Much focus related to charter schools and the actual chartering, is devoted to the simple number of schools. While legistures and interest groups debate the issue kids who want to attend charter schools are left waiting, in large numbers.
In New York, for instance, the debate over charter schools for years largely centered on whether to lift the cap of 100 schools, focusing little attention on broader issues of charter school policy. And while the Legislature debated the cap, 12,000 students were on waiting lists to attend existing public charter schools. In Illinois 10,000 are on waiting lists, and in Massachusetts, 16,000.In three states alone, 38,000 students wait for an opportunity to attend a charter school.
Rotherham argues that instead of focusing on strictly the numbers, the states should be focusing on the quality of schools. Rotherham suggests exempting from the caps any charter school with a proven track record of success in the top 15 percent of public school performance, however measured. Also states would need to examine their chartering authoriteis and the ability of those authorities to oversee and manage charter schools. Finally, making charters a part of any effort at systemic school reform on the state and local level.
While Rotherham makes some good point and argues that his proposition is a "grand political bargain," I am not sure how legislatures can adopt this kind of a model. The attraction of a straight numbers cap is that it is easy to measure. Sure you may get into semantics regarding the number of "campuses," but largely a charter school counts as one charter--easy to measure and easy to police. When you start dealing with qualitative issues, you have increased the complexity of management exponentially, something many states and most localities are incapable of managing.
Rotherham admits that his proposal will favor established charter management organizations, like KIPP or Green Dot, and it is an important admission. But there is something missing in all the debate--even among charter schools, we are not really seeing any true innovation in teaching and school management.
While charters can be an agent of school reform, and a powerful agent, the reality is that we are not really innovating in any significant respect in relation how kids are taught. Part of the lack of innovation is the necessarily conservative approach that education practically demands. No parent wants to have their kid be the subject of an experiment in pedagogy or curricula. Furthermore, no charter authorizer wants to put their stamp of approval on something so different from what we see today for fear of being labeld as the people that allowed "that school to come into our neighborhood." As such, even charter schools themselves are reluctant to do more than tinker around the edges of instructional design and school management. They may impose more discipline in the classroom, try longer or shorter instructional periods, cross-disciplinary teaching, etc, but nothing really substantive or different from traditional public schools.

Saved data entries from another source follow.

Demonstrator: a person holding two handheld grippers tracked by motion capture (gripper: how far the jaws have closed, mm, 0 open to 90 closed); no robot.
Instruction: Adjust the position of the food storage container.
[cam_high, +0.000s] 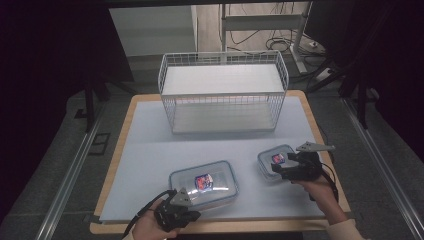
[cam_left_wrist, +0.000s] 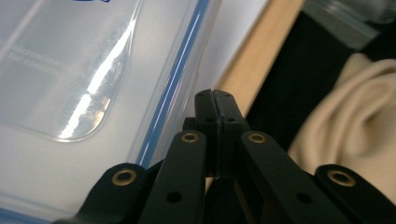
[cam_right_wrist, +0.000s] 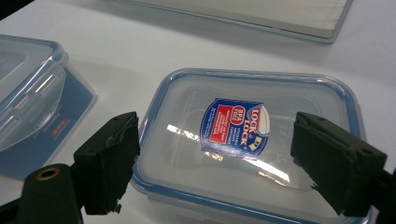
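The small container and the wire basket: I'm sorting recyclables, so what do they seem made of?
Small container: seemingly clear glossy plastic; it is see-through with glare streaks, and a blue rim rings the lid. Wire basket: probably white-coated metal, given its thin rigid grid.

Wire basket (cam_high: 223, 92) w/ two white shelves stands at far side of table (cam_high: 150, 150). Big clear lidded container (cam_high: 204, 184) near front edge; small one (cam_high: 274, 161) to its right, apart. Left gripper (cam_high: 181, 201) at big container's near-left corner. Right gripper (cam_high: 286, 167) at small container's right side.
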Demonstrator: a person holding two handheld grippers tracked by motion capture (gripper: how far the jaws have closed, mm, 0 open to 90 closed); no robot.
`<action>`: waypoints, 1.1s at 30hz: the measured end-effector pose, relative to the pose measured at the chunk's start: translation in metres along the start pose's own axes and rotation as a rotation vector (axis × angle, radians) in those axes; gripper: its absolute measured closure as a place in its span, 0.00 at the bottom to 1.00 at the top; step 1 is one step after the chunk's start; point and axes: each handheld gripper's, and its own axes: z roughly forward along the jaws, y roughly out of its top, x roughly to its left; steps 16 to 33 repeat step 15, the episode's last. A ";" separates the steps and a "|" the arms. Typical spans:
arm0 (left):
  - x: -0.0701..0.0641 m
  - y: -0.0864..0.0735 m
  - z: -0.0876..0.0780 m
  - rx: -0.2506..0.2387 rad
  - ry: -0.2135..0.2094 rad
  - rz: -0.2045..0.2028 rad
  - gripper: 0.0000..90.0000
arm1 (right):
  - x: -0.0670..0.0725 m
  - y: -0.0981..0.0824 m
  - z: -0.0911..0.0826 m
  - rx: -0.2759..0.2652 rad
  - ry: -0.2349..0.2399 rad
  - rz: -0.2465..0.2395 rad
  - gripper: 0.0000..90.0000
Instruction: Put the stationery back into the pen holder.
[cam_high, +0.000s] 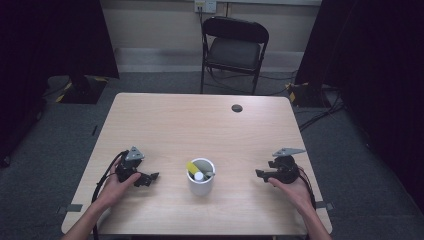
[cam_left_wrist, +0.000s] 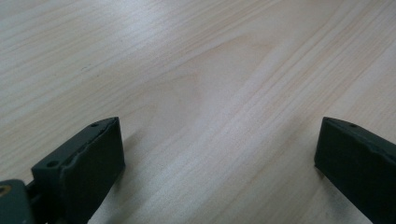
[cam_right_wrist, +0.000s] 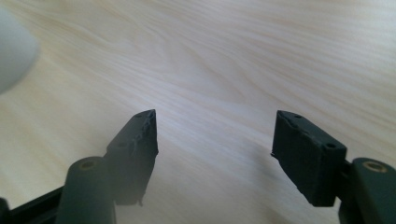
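Note:
A white cup (cam_high: 201, 177) stands near the middle of the light wooden table (cam_high: 200, 125), holding a yellow item and a few other small items. My left gripper (cam_high: 152, 176) rests low on the table to the cup's left, pointing toward it. In the left gripper view its jaws stand wide apart, left gripper (cam_left_wrist: 219, 154) open over bare wood. My right gripper (cam_high: 258, 173) sits to the cup's right, pointing at it. Its jaws are apart in the right gripper view, right gripper (cam_right_wrist: 215, 135) open with nothing between them. The cup (cam_right_wrist: 14, 46) shows as a white blur at the upper left there.
A black folding chair (cam_high: 234, 50) stands behind the table's far edge. A dark round grommet (cam_high: 237, 108) sits in the tabletop at the far right. Dark curtains hang at both sides. Cables lie on the grey floor at the right.

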 end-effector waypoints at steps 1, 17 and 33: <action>0.000 0.000 0.000 0.000 0.000 0.000 0.01 | -0.001 -0.004 0.005 -0.004 -0.058 -0.006 0.32; 0.000 0.000 0.000 -0.002 -0.001 0.001 0.01 | 0.006 -0.022 0.019 -0.088 -0.138 -0.004 0.20; 0.000 0.000 0.000 -0.002 -0.001 0.001 0.01 | 0.006 -0.022 0.019 -0.088 -0.138 -0.004 0.20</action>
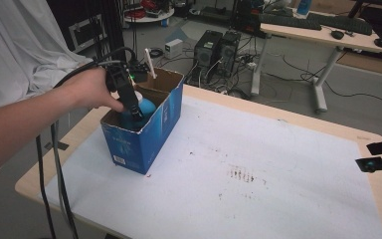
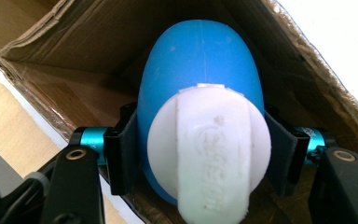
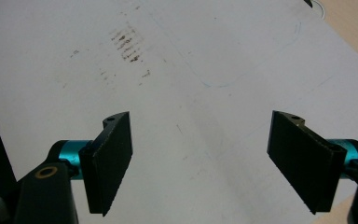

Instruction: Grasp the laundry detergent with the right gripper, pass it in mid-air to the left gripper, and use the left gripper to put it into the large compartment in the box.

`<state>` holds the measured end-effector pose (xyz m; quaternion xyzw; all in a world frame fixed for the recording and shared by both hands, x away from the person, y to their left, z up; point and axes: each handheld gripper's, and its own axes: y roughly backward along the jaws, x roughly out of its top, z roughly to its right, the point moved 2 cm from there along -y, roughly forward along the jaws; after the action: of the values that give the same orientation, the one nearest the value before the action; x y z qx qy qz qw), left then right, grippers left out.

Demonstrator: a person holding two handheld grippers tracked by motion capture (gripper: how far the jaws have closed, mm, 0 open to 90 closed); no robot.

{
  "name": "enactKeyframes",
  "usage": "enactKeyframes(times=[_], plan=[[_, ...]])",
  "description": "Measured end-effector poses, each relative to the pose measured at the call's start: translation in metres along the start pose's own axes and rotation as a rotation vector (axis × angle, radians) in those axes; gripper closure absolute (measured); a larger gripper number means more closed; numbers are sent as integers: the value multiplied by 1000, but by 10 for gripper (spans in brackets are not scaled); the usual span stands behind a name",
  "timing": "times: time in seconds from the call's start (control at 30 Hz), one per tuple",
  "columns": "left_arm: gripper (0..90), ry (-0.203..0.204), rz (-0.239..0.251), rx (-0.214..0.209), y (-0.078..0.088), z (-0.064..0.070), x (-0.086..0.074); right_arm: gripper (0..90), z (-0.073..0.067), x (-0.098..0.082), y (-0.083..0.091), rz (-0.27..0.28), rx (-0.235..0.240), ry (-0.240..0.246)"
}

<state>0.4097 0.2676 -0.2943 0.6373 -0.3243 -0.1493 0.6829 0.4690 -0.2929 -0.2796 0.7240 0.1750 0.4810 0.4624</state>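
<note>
High view over table (image 1: 278, 164); 2 close gripper views downward.

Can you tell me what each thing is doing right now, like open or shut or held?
Blue cardboard box: top flaps open, standing upright on the table.
Blue plastic bottle with white cap: inside the box, cap on, gripped.
Left gripper: reaching into the box, shut on the bottle.
Right gripper: open, holding nothing, above the white table mat.
White table mat: lying flat, stained with dark marks.
</note>
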Motion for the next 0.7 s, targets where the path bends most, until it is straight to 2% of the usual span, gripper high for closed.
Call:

I am not advocating that every charter school be doing something radical with its approach to education, indeed there is little room or political stomach for such widespread innovation. But at the same time, if we are really going to talk about changing the way in which charter schools are authorized and managed, something must be done to encourage, and to a certain extent protect, the innovator, whether it be a "mom-and-pop" or "one-off" type of school or an innovation from one of the established charter management organizations. I refuse to believe that there are not ideas out there that can dramatically and radically alter the manner in which our children learn. Charter authorizors should allow these innovative schools an opportunity to get established and flourish, that would be a real policy change.